Monday, October 15, 2018

Re-Evaluating Life (Monday Musings 65)

I found out one of my best friends was diagnosed with a life-threatening illness. Before finding out, I was about to write a post about how to become "successful" with Twitch streaming, and what Twitch means by "success" is having as many viewers as possible.

I felt that particular post will be instructive and hopefully helpful to those who want to gain more viewers. I can't comment on Partnership since I haven't achieved it, but I have a sense of what anyone can do to increase viewership.

But, in reality, a legitimate metric of being successful on Twitch is if you're having fun and not being burned out, even if you have 0 viewers and 0 followers. If you have 1 or more viewers, and you're making that person happy, building a loving community, then you are a successful streamer.

I noticed being burned out maybe going into the 3rd month, but what kept me going is that I've been gaining viewers after each stream.
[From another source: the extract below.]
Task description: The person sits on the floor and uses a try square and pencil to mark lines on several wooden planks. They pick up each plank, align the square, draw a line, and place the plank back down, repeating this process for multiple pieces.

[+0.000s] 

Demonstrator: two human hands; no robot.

It was an adrenaline rush to see the growing numbers, as well as very ego-boosting. I must admit that this ego-boosting was thrilling, but again, it gives you a false sense of pride, because in actuality, it really doesn't make anyone "better" just because you can get more viewers.

Your sense of pride really comes from being satisfied with life, such as having loving relationships, accomplishing real goals in your career, and in the example of streaming, enjoying your streams and, if you have at least 1 viewer, creating a loving community where people are kind to each other.

Indeed, it goes against every single spiritual and religious truth that you're a worse person than someone else because you have less concurrent viewers. Writing and reading this, if I don't see how ridiculous and laughable this is, then I haven't been living.

At any rate, having around 18 average concurrent viewers after a little less than 3 months of streaming may sound paltry, but in the world of Twitch, that's pretty good. My first broadcast was July 25, 2018.

So, even as I was burned out due to following a strict schedule of Sun, Mon, Wed, Fri from 1 to 5 PM, around the 2.5 month mark, I continued to stream because I didn't want the numbers to drop, and I just plugged through.

The other reason that I continued with this schedule is because of the mental effort and demands of streaming, I had to be healthy to perform adequately. I was exercising regularly after 3 years of being sedentary, getting up as soon as the alarm clock rings, and eating more fruits and vegetables and whole grain (mostly steel-cut oatmeal).

But after I heard about my friend, my wanting "success" in getting Partnership is so irrelevant. Of course, I knew that intellectually, but not emotionally. I fooled myself into thinking that I didn't care about this artificial success, though clearly I did. Only now, with my friend suffering, do I know deep down how absolutely absurd I was in taking streaming this seriously.

I was doing as much as possible to have a "successful" (i.e. more viewers) channel, such as having a regular schedule, networking by meeting other streamers and communities, keeping in touch with your viewers through Discord. Even then, what I was doing was only the tip of the iceberg. I haven't even used Twitter effectively, or getting to know the game developer's communities (usually Developers have Reddit communities), since doing these steps would make people know about you, curious about your channel and watch you. 

When I do go back to streaming, it makes more sense to me to stream early in the mornings, being a morning person, rather than wait around until 1 PM, doing networking which is exhausting. I believe I chose 1 to 5 PM to target the UK/EU communities but again, the first rule is to stream when it's best for you.

In other words, morning times will force me to be efficient by getting out of bed as soon as the alarm clock rings, doing all my chores and exercises, and then jump right into streaming, instead of doing networking.

Cutting back to 1 to 3 times a week might be helpful, streaming fewer hours than 4 (maybe 2 hours at most) - again, it's best if you want Partnership to stream at least 3 times a week for at least 2 hours, but thankfully that's not my focus anymore.

Finally, I refuse to do any networking. It's just so refreshing to watch one stream at a time, and really enjoy the streamer's and the chat's company, rather than flipping through 8 streams at once!

Even though I only streamed less than 3 months, I do know what it takes to get more viewers, but it's very time-consuming and so exhausting. I will write a post about it, as there are so many people who want "success" in streaming in terms of growing viewership numbers, but as of now, it's not for me.

In conclusion, my friend's serious illness brought me to my senses that my relationships are more important than anything else.